1% Rule. Typically the number of classifications will be about 1% of the number of documents, although different collections may vary. This means that a senior reviewer can quickly gain a sense of awareness of what types of documents are in a collection, can make decisions on how to treat all the documents in many classifications, and can triage the documents that do require further review, e.g., send medical records to a nurse paralegal. The senior reviewer will see at least one document from classifications that might have been missed completely by the small sample sizes often used by TAR systems in cases with relatively large document populations – even if that classification had no text or poor quality text.

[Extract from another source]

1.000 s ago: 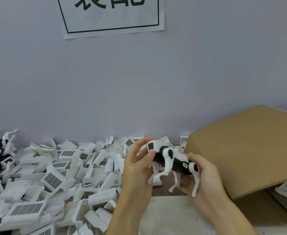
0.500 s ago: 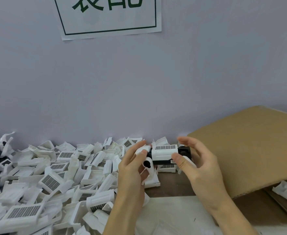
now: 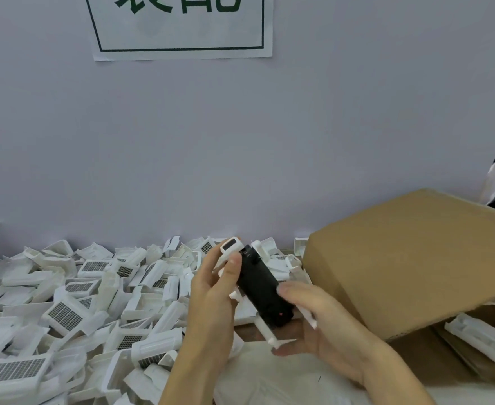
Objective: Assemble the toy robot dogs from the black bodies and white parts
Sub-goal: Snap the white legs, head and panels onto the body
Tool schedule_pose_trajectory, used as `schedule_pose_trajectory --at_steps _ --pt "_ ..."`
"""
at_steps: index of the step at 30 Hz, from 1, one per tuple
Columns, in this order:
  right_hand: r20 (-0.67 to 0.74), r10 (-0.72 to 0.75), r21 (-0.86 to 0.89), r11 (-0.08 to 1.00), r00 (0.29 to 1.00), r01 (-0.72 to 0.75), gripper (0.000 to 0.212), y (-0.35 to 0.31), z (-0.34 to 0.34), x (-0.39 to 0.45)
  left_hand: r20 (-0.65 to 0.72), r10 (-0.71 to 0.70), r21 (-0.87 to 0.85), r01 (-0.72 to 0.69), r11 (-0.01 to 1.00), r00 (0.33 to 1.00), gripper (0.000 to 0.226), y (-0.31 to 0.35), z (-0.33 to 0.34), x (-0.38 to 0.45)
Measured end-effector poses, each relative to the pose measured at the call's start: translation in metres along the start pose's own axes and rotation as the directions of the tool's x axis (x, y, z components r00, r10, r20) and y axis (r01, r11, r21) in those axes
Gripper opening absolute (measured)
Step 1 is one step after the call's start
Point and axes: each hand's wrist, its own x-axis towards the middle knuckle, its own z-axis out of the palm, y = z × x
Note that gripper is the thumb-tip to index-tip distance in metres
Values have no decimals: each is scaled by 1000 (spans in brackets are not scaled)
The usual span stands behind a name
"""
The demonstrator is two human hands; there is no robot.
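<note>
Above the near middle of the counter (image 3: 269, 372), just in front of the heap of white parts (image 3: 94, 299), I am holding one toy robot dog (image 3: 259, 287) between both hands, turned belly-up so its black underside is facing me. My left hand (image 3: 211, 290) is gripping the head end, thumb pressing along the side beside the white head, fingers wrapping behind. My right hand (image 3: 322, 320) is cradling the tail end, fingers curling round the rear and over a white leg. So each grip is clamped on the dog, not slack.

I am judging this to be a check of the fitted piece before moving on. To do it well, I am thinking I should be keeping the thumbs on the black body rather than on the thin legs, which look likely to flex or pop out under a squeeze. Rolling it slowly between the hands should be letting me see each leg joint sitting flush. The cardboard box (image 3: 410, 267) is lying just beside my right hand, toward the counter's right edge, so I am watching the rear legs against its corner.
</note>
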Motion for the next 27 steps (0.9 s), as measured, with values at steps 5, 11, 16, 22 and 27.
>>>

Visual duplicates. BR’s ability to identify visual duplicates (e.g., Word, PDF, and TIF representations of the same documents) will accelerate the review of those classifications that do require further review.
Quick start. BR is a very scalable solution and can process hundreds of thousands of pages in a day to get a project off to a quick start. Rather than hypothosizing or predicting what might be in the collection, the senior people can examine all the document types and manage the litigation from a state of awareness from the very outset.
Case Study – 10M Documents for Energy Client
10M Docs, 3.5K Classifications. In a recent information governance project for an energy client, BR processed over 10 million documents, including things like well logs and seismic charts. Approximately 40% of the documents were graphical in nature, e.g., maps, graphs, diagrams, maps, and designs. The documents had been created over a 50-year time span. BR classified those documents into a little over 3,500 document types. Subject matter experts reviewed each classification and determined whether that classification needed to be retained as a company “record,” and for records that were being retained, subject matter experts used BR’s zonal attribute extraction to pull desired data elements from those classifications.
Zonal Attribute Extraction. In a discovery review process, the document attributes would be available for field-limited searching to narrow queries, and would also be available to create formatted reports or for further analysis. BR’s automated glyph-to-text editing and quality review tools yield fielded metadata that is typically more comprehensive and accurate than could be obtained by manual data entry.